[Dataset records]
⟨

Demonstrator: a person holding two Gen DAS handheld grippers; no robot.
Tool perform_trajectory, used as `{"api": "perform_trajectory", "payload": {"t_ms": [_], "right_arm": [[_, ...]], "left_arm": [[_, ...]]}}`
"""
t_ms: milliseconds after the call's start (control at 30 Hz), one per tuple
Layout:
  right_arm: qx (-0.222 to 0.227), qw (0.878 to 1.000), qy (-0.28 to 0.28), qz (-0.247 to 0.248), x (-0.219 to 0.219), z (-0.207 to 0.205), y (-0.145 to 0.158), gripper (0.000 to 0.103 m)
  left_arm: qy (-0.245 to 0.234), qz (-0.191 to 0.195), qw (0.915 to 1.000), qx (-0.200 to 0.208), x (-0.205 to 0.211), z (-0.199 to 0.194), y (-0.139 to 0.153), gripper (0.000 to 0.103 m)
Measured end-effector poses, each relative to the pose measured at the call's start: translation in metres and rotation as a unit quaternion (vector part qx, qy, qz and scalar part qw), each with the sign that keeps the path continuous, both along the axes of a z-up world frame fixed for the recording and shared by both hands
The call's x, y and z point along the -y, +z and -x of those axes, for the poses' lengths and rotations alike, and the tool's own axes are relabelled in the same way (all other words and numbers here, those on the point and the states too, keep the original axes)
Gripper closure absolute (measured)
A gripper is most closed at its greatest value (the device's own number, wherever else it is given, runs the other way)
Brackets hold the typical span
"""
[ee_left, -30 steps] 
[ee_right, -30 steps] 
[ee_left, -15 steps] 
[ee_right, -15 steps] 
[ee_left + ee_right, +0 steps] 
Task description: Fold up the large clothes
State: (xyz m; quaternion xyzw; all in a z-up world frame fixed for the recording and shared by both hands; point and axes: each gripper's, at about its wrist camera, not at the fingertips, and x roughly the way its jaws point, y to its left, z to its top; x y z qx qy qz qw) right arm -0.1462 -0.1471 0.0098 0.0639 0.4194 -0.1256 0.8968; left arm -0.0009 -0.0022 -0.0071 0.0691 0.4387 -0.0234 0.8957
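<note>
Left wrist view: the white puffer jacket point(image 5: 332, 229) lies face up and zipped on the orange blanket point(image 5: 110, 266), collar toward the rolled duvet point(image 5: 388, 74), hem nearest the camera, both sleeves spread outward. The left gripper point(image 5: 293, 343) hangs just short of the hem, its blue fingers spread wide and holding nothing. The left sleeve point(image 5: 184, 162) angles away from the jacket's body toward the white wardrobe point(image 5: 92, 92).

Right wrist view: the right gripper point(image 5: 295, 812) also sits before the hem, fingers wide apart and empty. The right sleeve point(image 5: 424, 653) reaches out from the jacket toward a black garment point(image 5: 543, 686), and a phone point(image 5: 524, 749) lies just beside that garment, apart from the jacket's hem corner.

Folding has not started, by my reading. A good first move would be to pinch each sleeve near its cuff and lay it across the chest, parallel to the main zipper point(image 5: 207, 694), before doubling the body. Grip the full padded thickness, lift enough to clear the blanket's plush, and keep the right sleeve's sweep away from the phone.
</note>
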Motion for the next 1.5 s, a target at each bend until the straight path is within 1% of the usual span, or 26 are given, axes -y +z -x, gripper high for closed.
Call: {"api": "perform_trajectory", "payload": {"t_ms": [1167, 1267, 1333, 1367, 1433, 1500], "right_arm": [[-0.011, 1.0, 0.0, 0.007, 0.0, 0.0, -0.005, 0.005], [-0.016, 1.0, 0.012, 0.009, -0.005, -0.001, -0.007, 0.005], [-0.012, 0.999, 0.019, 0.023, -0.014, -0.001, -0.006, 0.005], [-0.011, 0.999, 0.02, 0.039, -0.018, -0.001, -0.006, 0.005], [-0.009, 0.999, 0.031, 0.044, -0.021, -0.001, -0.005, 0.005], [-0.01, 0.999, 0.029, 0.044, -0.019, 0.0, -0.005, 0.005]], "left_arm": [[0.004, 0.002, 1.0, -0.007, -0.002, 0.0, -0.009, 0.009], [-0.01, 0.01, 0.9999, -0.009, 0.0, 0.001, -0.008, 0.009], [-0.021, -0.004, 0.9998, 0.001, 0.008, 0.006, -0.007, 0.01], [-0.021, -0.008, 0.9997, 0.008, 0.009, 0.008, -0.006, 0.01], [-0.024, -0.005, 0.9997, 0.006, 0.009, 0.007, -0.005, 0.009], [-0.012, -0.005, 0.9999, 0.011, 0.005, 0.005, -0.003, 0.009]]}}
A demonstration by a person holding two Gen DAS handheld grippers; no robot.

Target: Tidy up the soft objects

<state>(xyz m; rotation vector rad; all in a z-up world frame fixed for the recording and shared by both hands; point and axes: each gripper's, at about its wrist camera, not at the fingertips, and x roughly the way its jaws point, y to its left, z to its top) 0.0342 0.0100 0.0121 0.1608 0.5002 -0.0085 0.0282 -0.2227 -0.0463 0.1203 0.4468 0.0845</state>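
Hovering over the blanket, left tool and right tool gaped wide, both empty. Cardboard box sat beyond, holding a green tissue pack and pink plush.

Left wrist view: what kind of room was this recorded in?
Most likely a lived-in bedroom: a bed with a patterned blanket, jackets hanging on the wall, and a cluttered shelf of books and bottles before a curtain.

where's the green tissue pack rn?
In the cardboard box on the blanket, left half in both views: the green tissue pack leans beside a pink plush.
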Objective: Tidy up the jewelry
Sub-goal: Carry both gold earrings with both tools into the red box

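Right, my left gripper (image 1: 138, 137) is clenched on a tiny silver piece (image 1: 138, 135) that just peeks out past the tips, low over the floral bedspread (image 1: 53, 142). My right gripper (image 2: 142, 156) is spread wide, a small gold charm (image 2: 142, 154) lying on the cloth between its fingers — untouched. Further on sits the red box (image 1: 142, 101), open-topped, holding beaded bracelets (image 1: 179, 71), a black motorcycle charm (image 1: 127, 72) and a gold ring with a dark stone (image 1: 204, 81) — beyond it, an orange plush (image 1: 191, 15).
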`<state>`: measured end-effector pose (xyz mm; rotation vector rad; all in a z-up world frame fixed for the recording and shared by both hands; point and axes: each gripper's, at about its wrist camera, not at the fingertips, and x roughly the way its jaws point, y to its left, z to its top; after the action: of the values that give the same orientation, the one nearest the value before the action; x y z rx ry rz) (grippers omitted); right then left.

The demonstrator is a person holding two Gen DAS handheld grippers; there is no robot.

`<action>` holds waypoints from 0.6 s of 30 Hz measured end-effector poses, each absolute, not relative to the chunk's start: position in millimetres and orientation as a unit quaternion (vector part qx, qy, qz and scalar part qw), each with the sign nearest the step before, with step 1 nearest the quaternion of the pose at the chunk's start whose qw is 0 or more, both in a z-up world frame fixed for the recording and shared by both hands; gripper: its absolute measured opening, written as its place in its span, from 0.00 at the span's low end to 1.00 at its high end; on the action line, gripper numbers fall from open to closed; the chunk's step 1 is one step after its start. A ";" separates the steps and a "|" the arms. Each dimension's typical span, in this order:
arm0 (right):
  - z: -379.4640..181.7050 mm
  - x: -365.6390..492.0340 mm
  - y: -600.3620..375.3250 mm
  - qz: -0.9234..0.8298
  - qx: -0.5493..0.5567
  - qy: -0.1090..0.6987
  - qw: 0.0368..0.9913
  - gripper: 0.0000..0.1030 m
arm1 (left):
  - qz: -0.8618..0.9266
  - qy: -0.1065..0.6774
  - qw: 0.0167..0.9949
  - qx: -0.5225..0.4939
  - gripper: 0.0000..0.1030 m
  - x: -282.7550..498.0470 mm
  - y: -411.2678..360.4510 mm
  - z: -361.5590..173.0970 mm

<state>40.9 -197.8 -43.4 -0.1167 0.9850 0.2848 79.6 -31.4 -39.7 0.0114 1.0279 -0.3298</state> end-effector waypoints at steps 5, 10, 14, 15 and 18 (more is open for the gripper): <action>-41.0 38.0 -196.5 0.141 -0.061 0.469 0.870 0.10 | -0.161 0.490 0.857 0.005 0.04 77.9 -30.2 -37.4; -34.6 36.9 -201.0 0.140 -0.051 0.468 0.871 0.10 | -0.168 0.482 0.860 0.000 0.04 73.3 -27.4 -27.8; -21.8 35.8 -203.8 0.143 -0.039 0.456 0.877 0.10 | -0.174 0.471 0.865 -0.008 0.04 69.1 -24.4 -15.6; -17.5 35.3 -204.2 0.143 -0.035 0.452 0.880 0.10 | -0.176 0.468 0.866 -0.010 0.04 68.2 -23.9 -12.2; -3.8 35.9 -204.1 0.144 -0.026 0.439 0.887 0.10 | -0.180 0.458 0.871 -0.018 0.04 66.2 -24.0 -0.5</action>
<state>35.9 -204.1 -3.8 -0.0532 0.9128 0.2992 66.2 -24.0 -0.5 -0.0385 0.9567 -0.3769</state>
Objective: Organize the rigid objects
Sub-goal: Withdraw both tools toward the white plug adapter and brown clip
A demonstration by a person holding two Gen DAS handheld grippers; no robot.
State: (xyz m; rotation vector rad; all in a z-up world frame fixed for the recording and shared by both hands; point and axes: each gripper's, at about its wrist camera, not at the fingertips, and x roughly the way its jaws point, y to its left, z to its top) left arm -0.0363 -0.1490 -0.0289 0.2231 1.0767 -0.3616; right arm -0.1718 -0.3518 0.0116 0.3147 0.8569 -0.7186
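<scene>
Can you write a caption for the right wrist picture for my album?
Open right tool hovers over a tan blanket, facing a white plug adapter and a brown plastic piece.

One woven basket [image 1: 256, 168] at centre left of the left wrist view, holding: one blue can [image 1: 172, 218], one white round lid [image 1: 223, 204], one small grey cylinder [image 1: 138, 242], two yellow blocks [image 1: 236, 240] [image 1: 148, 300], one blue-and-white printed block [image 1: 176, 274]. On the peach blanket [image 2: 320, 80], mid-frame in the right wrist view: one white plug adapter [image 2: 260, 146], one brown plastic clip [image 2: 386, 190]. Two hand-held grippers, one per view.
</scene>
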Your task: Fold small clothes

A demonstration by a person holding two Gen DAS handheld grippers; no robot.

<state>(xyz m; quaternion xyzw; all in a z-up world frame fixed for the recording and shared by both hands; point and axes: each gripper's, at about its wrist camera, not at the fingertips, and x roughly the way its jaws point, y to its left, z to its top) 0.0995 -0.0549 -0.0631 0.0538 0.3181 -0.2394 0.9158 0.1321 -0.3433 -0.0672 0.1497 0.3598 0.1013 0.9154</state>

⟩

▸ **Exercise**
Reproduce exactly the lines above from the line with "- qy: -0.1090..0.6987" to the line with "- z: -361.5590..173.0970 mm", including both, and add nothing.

▸ **Response below**
  - qy: -0.1090..0.6987
  - qw: 0.0368..0.9913
  - gripper: 0.0000..0.1030 m
arm1 (left):
  - qz: -0.8618..0.9266
  - qy: -0.1065..0.6774
  - qw: 0.0167..0.9949
  - qx: -0.5225..0.4939
  - gripper: 0.0000..0.1030 m
  - x: -282.7550..498.0470 mm
  - y: -411.2678..360.4510 mm
  - z: -361.5590..173.0970 mm

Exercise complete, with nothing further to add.